Quant à l’appel incident B.) relève appel incident concernant la répartition des vacances d’été de cette année, la partie intimée demandant à se voir accorder pour les vacances d’été 2020 la première et la troisième quinzaine de ces vacances, périodes qui correspondent à ses congés tels que fixés par le cabinet de gynécologie dans lequel elle travaille. Le père s’oppose à cette demande en faisant valoir que la mère n’a pas fait état de la fixation de ses congés d’été devant le premier juge et qu’il a déjà pris des dispositions pour les vacances d’été de cette année.
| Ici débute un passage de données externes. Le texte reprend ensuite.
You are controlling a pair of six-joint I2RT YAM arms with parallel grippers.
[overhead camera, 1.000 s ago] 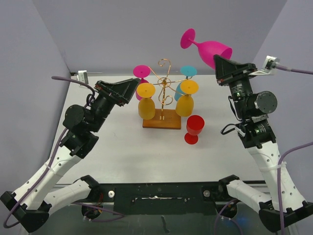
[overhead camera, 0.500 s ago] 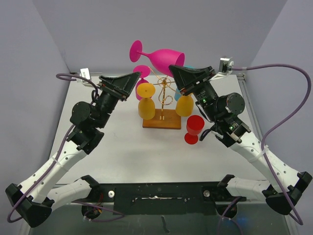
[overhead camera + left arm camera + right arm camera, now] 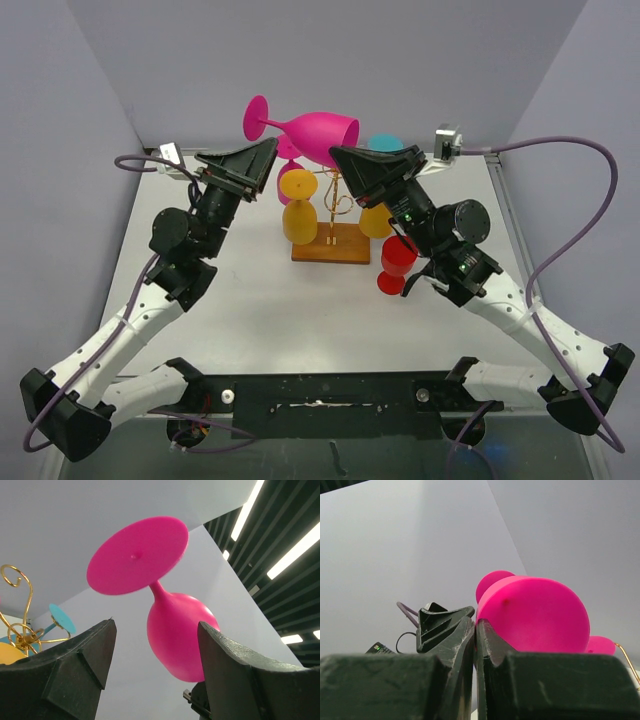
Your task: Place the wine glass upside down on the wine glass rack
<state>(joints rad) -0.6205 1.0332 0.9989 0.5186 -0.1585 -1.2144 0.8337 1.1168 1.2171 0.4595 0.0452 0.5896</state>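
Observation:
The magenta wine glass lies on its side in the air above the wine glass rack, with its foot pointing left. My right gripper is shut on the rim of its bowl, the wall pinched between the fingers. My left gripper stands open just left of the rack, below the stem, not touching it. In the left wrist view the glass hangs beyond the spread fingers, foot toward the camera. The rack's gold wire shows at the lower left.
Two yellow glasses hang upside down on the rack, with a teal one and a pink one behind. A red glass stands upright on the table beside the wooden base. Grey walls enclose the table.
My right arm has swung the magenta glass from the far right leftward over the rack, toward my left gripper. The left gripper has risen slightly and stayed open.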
Au vu du plan des congés versé en cause par B.) dont il résulte que ses congés d’été s’étendent du 20 juillet 2020 au 2 août 2020 et A.) ne précisant pas quelles dispositions il a déjà prises pour les vacances d’été, notamment s’il a déjà fait des réservations d’avion ou d’hôtel qui ne seraient pas modifiables, il y a lieu de faire droit à la demande d’B.) et de dire, par réformation du jugement du 27 février 2020, que A.) exercera son droit de visite et d’hébergement des enfants communs C.) et D.) pendant la deuxième et la quatrième quinzaine des vacances d’été 2020. Ce volet de l’appel incident est, dès lors, fondé. B.) conclut encore à voir supprimer le droit de visite du père le jeudi précédant le weekend pendant lequel il exerce son droit de visite et d’hébergement, dès lors que les enfants seraient exposés à des déplacements inutiles entre les domiciles des parents. A.) s’oppose à cette demande, ne voulant pas voir réduire le temps qu’il peut passer avec ses enfants. Comme les domiciles respectifs des parents ne sont pas trop éloignés et qu’il est dans l’intérêt des enfants de maintenir un contact soutenu avec leur père, il n’y a pas lieu de faire droit à ce volet de l’appel incident qui n’est, partant, pas fondé. Par ordonnance du 2 juin 2020, la Cour a délégué la présente affaire à un magistrat unique sur base de l’article 1007- 10 du nouveau code de procédure civile.

P A R C E S M O T I F S

la Cour d’appel, deuxième chambre, siégeant en matière d’appel contre une décision du juge aux affaires familiales, statuant contradictoirement, vu l’article 1007- 10 du nouveau code de procédure civile,

reçoit les appels principal et incident en la forme, dit l’appel principal non fondé et l’appel incident partiellement fondé ; réformant, dit que A.) exercera son droit de visite et d’hébergement des enfants communs C.) et D.) pendant la deuxième et la quatrième quinzaine des vacances d’été 2020, confirme le jugement déféré pour le surplus dans la mesure où il a été entrepris, condamne A.) à tous les frais et dépens de l’instance d’appel.

Ainsi fait, jugé et prononcé à l’audience publique où étaient présentes :

Christiane RECKINGER, présidente de chambre, Michèle KRIER, greffier.